Some of you may have read the novel “All The Light We Cannot See”, by American author, Anthony Doerr, which was published in 2014. The story of a blind French girl who fled Paris in 1940 and spent the years, of German occupation, in St Malo, with her extended family.
This highly acclaimed novel has been turned into a 4 part mini series, available to watch on Netflix. Much of the filming revolves around the impending liberation of St Malo, by American forces in August 1944. In some of the beach scenes a number of islands are visible offshore, the larger island on the horizon is Cezembre.
A paddle out from St Malo, to Cezembre, is an enjoyable short day trip. There is a large convenient slip on the northern side of the marina between St Malo and St Servan, which is an ideal departure point. Heading out towards Cezembre it is necessary to pass the entrance of the marina and the main port of St Malo, both are really busy with commercial and pleasure traffic, so follow the maritime regulations and watch for other boats and ships.
Paddle towards Le Pt Bé before starting the crossing towards Cezembre, and make sure that you know your buoyage as there is a busy shipping lane to cross. The best advice is look left and right, cross the channel at right angles and keep up a brisk rate. The channel isn’t that wide so you should soon be in safer waters. Meandering through the reefs which stretch to the south of the island. Ahead the large sandy beach is an obvious attraction, but you might want to consider a circumnavigation of Cezembre, before landing.
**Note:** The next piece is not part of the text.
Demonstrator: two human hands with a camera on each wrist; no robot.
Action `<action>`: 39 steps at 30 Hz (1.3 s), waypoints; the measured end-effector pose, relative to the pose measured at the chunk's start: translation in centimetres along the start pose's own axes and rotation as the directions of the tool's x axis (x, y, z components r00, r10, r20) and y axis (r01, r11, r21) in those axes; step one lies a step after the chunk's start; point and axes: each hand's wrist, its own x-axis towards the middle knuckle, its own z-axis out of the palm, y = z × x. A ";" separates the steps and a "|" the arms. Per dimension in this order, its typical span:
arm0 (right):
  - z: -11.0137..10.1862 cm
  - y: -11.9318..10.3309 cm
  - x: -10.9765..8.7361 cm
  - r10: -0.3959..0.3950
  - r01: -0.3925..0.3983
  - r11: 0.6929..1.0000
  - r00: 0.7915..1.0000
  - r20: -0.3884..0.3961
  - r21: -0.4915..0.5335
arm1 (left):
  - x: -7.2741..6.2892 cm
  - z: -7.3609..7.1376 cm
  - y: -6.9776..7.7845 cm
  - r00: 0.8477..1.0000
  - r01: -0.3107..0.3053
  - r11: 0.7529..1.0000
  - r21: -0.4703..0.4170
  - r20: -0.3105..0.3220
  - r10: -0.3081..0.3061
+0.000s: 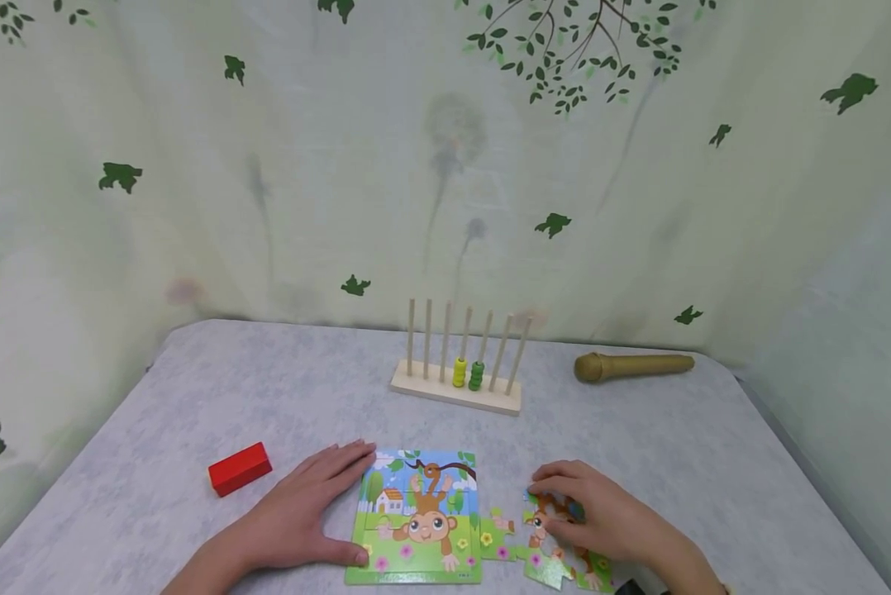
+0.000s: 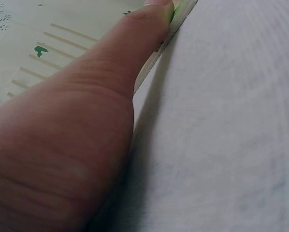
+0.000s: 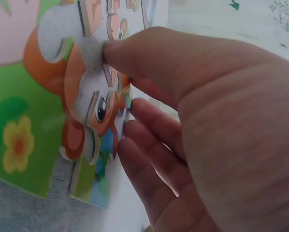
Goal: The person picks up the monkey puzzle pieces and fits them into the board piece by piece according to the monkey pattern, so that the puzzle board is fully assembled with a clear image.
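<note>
A square monkey puzzle, its picture filled in, lies flat near the table's front edge. My left hand rests along its left side, fingertips at the upper left corner and thumb by the lower left. In the left wrist view, the thumb reaches the board's edge. Right of the board lie several loose puzzle pieces with monkey and grass parts. Over them, my right hand bends its thumb and fingers about a puzzle piece with a monkey's eye; the palm partly hides the pieces in the head view.
A wooden peg stand with yellow beads and green beads stands behind the puzzle. A red block lies at the left, and a brown microphone-shaped object at the back right. Patterned cloth hangs behind the table.
</note>
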 end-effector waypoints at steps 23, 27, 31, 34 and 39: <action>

In contrast to the sandy south coast, the north coast has steep cliffs with no obvious landing places. Rocky headlands punctuated by small coves. The waters off the north coast have always been more lively than those encountered off the south coast, which can result in some entertaining conditions at times.
When paddling in the area a wide variety of birds may be seen, Razorbills started to breed on the cliffs in 1987 and Guillemots in 1992 whilst during the summer months a range of terns and gulls will be encountered in the waters around the Island.
The Germans in St Malo, surrendered on the 17th August 1944, the battle for the city beginning on the 4th August. The German garrison on Cezembre, held out against heavy bombardment, from both the sea and air until the 2nd September 1944. Having walked around the island a few times, and witnessed the destruction, in the 1990’s it is impossible to imagine what it must have been like to have been on the island the last two weeks of August 1944.
The coastline of this area of Brittany is an amazing playground for sea kayaking and an area that I have enjoyed exploring for the best part of 40 years. There are enjoyable day trips heading both east and west from St Malo, depending upon the tidal streams. A real bonus is if it is too windy to paddle on the sea, it is only short a short drive to the sheltered waters of the Rance Estuary.
I think many paddlers ignore the kayaking potential of the waters around St Malo. Arriving on the ferry and heading straight to the classic areas such as Ile de Brehat in the north and Morbihan to the south. Next time you are in the area though why not spend some time paddling in the waters depicted in the book and Netflix series, “All The Light We Cannot Sea”, you might be pleasantly surprised.
Great read both your article and the book. I was disappointed by the dramatisation of the book as it was changed significantly, key characters barely appeared.
Having never paddled in St Malo as you mentioned, it's the port we arrive and depart from, extra time must be factored in for future exploration. Thanks for the highlight.